■ Problem to work on
Find the word "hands" in the listing, and copy out each line where it turns up.

■ Recorded data
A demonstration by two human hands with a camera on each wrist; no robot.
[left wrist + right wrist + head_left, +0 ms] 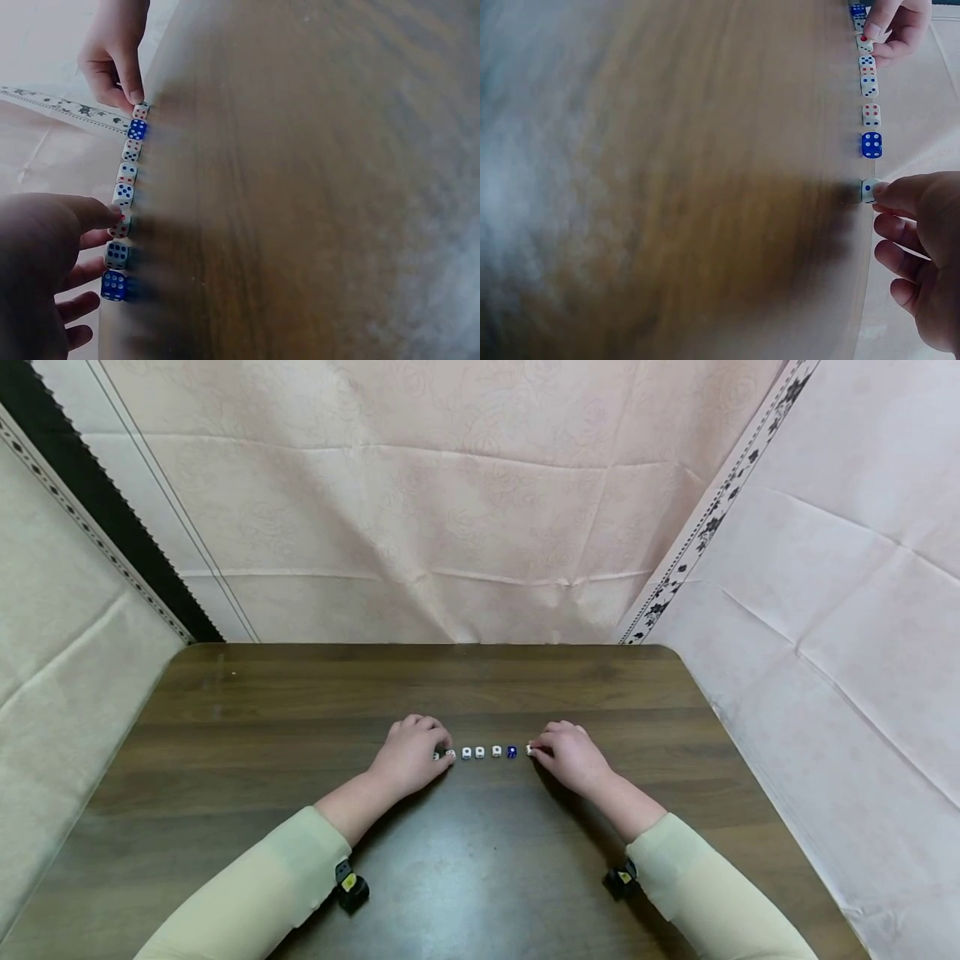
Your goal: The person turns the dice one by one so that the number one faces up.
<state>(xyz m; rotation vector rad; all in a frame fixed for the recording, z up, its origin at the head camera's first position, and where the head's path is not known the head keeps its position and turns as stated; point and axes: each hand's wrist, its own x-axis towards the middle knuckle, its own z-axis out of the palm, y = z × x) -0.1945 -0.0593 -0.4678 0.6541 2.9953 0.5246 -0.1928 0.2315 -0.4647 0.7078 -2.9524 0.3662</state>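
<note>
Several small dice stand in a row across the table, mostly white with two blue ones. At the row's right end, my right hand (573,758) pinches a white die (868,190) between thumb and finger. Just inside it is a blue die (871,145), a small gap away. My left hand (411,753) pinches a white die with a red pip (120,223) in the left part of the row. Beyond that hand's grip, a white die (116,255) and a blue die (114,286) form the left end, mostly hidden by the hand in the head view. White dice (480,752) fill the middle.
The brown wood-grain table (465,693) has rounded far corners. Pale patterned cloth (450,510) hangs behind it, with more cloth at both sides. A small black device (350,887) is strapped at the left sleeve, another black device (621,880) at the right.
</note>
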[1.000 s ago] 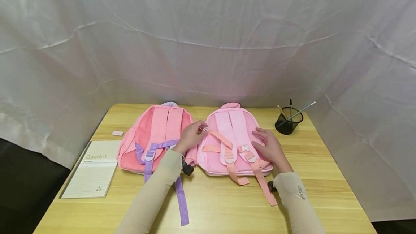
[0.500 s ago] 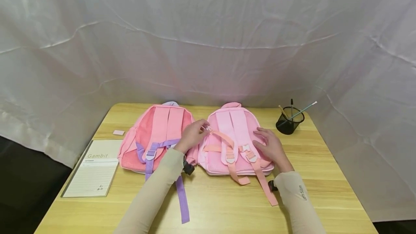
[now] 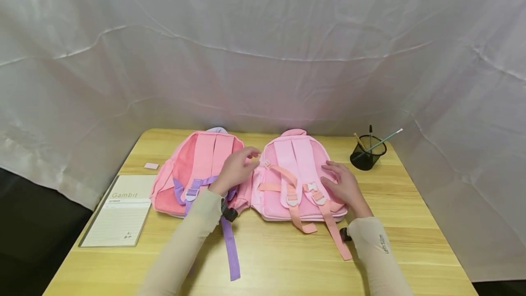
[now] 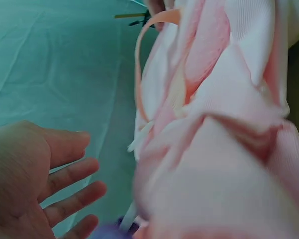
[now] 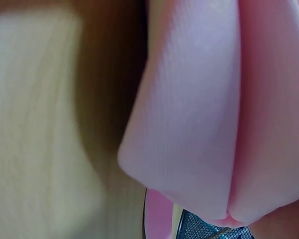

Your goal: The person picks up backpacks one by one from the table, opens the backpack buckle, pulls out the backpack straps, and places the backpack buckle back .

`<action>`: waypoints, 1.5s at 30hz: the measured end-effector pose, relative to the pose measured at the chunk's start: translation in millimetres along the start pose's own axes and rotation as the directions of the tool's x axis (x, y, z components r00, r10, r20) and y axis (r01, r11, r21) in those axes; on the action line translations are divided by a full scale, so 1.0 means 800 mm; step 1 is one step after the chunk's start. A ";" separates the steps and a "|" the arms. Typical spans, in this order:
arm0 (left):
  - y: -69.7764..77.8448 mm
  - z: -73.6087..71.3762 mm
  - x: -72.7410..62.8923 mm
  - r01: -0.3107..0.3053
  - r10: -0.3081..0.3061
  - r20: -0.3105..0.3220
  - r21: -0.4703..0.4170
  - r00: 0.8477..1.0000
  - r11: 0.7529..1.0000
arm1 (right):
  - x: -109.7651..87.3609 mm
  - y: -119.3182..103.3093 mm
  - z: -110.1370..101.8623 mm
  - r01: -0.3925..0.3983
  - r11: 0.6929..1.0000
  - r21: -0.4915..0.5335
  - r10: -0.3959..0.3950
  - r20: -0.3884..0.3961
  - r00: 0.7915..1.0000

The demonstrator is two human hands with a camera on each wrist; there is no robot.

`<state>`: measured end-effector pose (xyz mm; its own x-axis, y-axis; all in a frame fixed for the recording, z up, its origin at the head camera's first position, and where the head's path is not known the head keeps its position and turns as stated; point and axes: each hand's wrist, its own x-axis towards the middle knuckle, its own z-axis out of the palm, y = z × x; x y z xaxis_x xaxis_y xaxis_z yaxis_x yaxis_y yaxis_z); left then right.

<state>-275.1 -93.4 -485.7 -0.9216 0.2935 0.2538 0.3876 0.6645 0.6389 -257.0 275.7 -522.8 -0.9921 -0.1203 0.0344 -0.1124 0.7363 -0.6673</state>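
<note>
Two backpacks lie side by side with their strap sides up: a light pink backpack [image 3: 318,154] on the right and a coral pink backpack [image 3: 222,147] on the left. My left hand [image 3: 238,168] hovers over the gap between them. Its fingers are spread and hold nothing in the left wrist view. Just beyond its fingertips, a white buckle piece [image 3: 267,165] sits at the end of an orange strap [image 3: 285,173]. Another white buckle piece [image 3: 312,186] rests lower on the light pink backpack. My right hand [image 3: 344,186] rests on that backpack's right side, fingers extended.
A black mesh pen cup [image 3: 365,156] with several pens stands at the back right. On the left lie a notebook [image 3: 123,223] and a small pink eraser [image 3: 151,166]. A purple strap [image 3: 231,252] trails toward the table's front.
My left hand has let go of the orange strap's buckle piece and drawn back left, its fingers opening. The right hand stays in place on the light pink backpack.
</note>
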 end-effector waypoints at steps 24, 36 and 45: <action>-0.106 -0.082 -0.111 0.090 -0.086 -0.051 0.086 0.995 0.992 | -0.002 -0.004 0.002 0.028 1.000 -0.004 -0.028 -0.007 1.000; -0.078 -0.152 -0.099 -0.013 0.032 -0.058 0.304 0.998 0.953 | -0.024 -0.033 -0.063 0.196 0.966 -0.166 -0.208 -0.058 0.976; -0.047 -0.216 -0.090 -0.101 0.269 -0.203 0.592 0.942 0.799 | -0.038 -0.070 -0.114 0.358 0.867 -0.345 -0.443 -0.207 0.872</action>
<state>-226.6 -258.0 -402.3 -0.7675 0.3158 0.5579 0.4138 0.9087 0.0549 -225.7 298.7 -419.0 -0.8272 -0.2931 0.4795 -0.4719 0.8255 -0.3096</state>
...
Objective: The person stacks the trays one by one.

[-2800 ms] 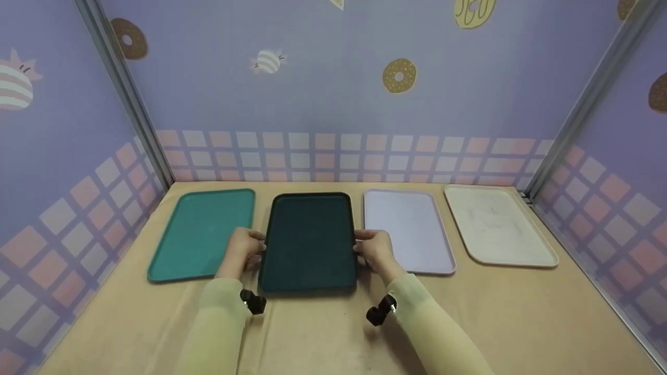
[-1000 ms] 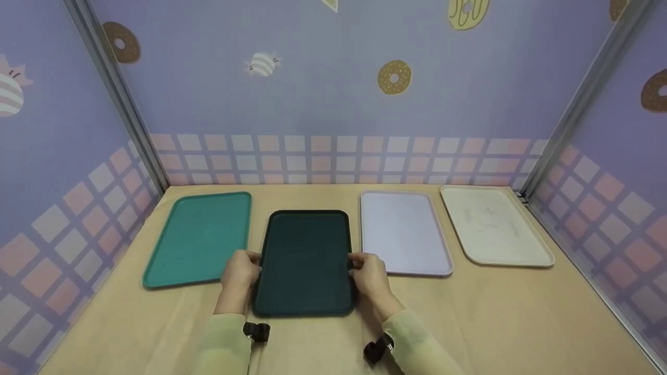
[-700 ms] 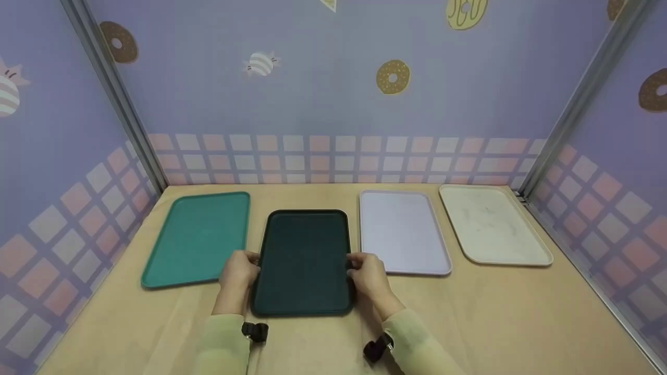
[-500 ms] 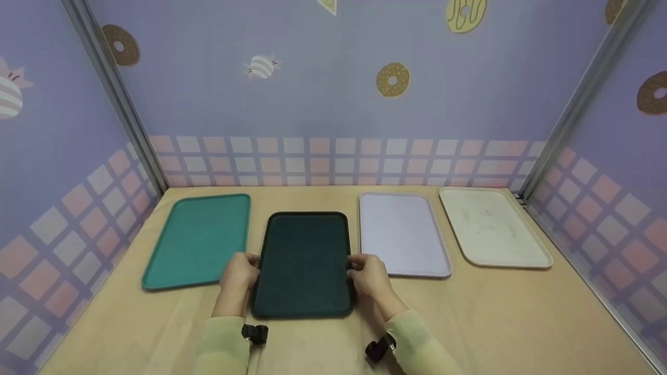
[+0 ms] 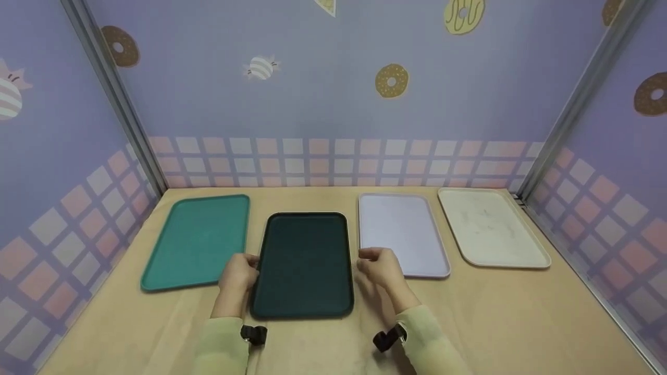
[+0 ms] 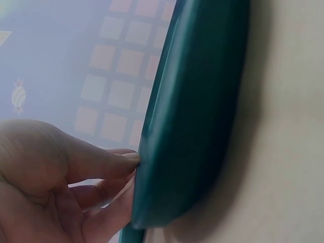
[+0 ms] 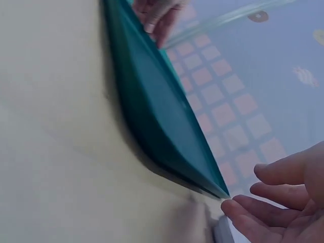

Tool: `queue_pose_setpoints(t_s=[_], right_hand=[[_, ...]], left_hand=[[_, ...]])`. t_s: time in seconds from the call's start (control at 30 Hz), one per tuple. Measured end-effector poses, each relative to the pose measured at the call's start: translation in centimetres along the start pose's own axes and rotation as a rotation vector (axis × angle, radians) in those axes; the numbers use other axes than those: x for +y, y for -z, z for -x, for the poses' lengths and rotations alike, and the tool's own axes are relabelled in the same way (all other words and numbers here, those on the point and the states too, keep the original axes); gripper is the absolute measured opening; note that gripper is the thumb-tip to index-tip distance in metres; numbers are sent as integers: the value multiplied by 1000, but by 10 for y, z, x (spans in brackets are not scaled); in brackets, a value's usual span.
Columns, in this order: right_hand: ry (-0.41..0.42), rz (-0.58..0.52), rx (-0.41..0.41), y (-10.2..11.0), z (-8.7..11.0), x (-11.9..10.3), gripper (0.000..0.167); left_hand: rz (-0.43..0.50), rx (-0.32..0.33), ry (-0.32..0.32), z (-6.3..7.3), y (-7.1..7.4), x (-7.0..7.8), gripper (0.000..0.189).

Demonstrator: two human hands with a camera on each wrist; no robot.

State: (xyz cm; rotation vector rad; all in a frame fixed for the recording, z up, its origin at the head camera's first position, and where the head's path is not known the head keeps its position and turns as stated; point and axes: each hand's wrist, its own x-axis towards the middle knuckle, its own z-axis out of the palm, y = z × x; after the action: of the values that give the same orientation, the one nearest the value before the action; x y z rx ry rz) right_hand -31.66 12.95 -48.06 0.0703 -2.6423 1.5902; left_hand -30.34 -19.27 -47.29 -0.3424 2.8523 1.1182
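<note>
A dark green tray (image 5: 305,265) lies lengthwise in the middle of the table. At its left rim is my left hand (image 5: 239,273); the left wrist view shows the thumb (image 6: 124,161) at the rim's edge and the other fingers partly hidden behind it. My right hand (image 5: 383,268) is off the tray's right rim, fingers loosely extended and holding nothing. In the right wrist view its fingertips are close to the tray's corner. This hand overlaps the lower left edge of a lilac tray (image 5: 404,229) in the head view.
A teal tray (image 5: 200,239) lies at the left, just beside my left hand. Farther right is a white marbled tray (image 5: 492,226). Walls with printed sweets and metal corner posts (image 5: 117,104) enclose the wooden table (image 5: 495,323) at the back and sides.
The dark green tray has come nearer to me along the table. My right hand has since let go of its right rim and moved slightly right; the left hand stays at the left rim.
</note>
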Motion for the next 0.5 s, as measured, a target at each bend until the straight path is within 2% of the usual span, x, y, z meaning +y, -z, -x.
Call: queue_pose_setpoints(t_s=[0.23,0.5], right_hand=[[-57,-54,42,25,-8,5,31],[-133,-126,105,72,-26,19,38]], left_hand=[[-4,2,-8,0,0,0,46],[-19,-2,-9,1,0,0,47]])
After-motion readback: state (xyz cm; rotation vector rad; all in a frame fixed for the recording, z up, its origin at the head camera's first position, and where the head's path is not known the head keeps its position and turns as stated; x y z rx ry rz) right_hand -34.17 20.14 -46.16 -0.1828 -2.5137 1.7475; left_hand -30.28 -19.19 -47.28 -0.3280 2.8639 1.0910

■ Exercise output
A demonstration by two human hands with a camera on each wrist; no robot.
The demonstrator is two human hands with a camera on each wrist; there is no robot.
Demonstrator: two human hands with a camera on each wrist; no robot.

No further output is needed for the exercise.